At home, I tried blanching the stalks, grilling them, baking them, but nothing recreated that texture—until I learned of a combination boiling-steaming method involving a mason jar and very little kitchen skill. The technique came to my attention via Ari LeVaux's cooking column in my local newspaper Missoulian. (Strange coincidence: When my boyfriend and I visited Missoula to decide whether we wanted to move here, we stayed in LeVaux's AirBnb, not knowing we had the food-writing beat in common. He had a solid-looking backyard garden.)
Anyway, LeVaux recommends a method for cooking asparagus that he gleaned from the translation of an ancient Latin cookbook compiled in the first century A.D. Known as Apicius, it's a tome that's inspired cooks for centuries all the way until the present-day. But though it's often called "the world's oldest cookbook," the Apicius collection is not really a cookbook in the modern sense. Its instructions are more guidelines than recipes, lacking precise measurements and of course, baffling modern readers with lost-in-translation Latin terms.

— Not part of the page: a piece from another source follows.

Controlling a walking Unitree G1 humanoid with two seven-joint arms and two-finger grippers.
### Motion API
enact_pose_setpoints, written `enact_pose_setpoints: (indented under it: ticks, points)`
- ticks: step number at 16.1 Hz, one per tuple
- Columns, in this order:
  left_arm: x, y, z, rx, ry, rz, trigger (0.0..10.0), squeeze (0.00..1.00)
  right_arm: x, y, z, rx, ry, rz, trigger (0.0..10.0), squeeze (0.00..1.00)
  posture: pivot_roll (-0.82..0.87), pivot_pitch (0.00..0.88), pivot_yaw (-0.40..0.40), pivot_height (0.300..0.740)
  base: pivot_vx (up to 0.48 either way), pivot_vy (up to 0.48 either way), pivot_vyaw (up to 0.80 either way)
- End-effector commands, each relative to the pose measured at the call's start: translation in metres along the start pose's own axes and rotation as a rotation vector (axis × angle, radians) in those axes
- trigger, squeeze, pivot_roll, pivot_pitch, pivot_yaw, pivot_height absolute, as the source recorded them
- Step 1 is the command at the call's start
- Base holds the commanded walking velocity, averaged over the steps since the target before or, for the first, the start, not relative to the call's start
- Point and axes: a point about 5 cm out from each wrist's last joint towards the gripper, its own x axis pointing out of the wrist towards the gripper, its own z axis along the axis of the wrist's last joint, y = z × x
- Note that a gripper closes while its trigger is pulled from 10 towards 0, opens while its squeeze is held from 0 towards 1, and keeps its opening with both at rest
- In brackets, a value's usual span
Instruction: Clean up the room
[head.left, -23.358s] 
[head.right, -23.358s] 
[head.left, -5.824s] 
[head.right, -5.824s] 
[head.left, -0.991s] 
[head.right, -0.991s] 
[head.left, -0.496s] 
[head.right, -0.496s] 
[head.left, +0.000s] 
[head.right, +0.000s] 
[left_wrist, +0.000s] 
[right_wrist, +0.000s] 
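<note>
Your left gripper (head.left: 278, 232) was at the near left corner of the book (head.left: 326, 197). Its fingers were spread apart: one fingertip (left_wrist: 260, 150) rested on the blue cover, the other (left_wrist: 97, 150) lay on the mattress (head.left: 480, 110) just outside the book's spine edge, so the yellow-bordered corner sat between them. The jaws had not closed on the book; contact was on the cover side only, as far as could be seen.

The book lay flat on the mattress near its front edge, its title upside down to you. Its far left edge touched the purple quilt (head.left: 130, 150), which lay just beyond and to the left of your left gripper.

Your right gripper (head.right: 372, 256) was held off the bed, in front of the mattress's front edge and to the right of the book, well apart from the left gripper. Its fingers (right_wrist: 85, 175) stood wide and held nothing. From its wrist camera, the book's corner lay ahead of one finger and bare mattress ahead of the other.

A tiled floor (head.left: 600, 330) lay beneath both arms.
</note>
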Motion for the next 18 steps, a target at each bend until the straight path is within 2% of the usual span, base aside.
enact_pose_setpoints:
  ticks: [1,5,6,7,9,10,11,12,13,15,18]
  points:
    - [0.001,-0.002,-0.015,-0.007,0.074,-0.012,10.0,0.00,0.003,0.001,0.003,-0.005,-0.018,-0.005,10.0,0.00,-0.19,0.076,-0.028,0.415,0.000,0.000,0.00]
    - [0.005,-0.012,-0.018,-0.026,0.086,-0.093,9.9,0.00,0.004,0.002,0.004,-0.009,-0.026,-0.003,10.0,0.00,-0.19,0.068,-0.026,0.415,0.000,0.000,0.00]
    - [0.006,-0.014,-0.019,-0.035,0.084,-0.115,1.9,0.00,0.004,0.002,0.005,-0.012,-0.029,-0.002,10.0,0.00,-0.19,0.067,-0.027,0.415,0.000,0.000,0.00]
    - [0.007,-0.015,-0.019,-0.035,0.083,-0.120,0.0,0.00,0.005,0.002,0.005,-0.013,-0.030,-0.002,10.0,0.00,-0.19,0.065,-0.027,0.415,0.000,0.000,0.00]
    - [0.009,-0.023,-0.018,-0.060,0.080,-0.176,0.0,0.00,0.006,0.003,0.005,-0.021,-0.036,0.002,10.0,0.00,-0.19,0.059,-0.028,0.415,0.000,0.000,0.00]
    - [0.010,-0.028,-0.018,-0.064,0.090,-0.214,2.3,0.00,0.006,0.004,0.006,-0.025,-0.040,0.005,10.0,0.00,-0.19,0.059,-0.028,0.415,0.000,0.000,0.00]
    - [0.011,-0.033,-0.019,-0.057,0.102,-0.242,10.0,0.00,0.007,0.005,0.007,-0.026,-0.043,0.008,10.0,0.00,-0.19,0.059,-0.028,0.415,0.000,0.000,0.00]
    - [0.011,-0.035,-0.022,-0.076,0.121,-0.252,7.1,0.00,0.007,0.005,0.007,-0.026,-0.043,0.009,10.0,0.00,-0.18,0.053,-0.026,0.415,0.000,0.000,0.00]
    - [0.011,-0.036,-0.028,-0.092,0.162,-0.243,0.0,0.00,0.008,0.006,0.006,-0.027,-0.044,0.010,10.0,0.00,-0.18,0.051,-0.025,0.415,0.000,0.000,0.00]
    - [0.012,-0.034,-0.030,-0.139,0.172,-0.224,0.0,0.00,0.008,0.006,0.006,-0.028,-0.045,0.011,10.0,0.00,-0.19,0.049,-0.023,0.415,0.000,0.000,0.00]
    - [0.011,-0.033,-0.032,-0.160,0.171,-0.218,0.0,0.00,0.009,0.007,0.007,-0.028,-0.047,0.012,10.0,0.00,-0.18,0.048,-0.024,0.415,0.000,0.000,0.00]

It's a good thing LeVaux did the asparagus research for me, scrounging up a mid-1930s translation that helped illuminate this ancient cooking method. Basically, it recommends cooking the asparagus in boiling water "rursum," which is translated to mean "backwards." Apicius' instructions call for a bunch of asparagus to be stood stalk-side down in boiling water that doesn't reach all the way up the stalk. This way, the boiling water tenderizes the thicker stalks while steam merely tenderizes the tips. No mushy tips, no tough stalks.
To recreate this, I placed a bunch of asparagus—I cut about 1/4-inch off the bottom—in a dry pickle jar. (You could use a mason jar, but a pickle jar is slightly fatter.) I boiled a few inches of water in a large stock pot, then carefully placed the jar in the pot. The water bubbled about halfway up the jar while the steam swirled around the tips. After 25 minutes, I removed the jar. Now, I know what you're thinking: 25 minutes?! For asparagus?! But it's a passive 25 minutes—I started cooking something else while this was happening—and it's worth it to nail the perfect texture for both tips and stems.
Success! The stalks were the same texture as the tips—tender but not mushy. Levaux added cream, butter, and garlic into his jar to infuse some flavor into the asparagus, but I left mine plain since they were destined for this sweet-tart balsamic, asparagus, and pecan salad.
Now that I know of the Apicius method for cooking asparagus, I'll never go back to my failed grilling or blanching or sautéing. If someone could solve my next kitchen conundrum—how to devein shrimp in under two hours and without being bored to tears—I'm ready for it.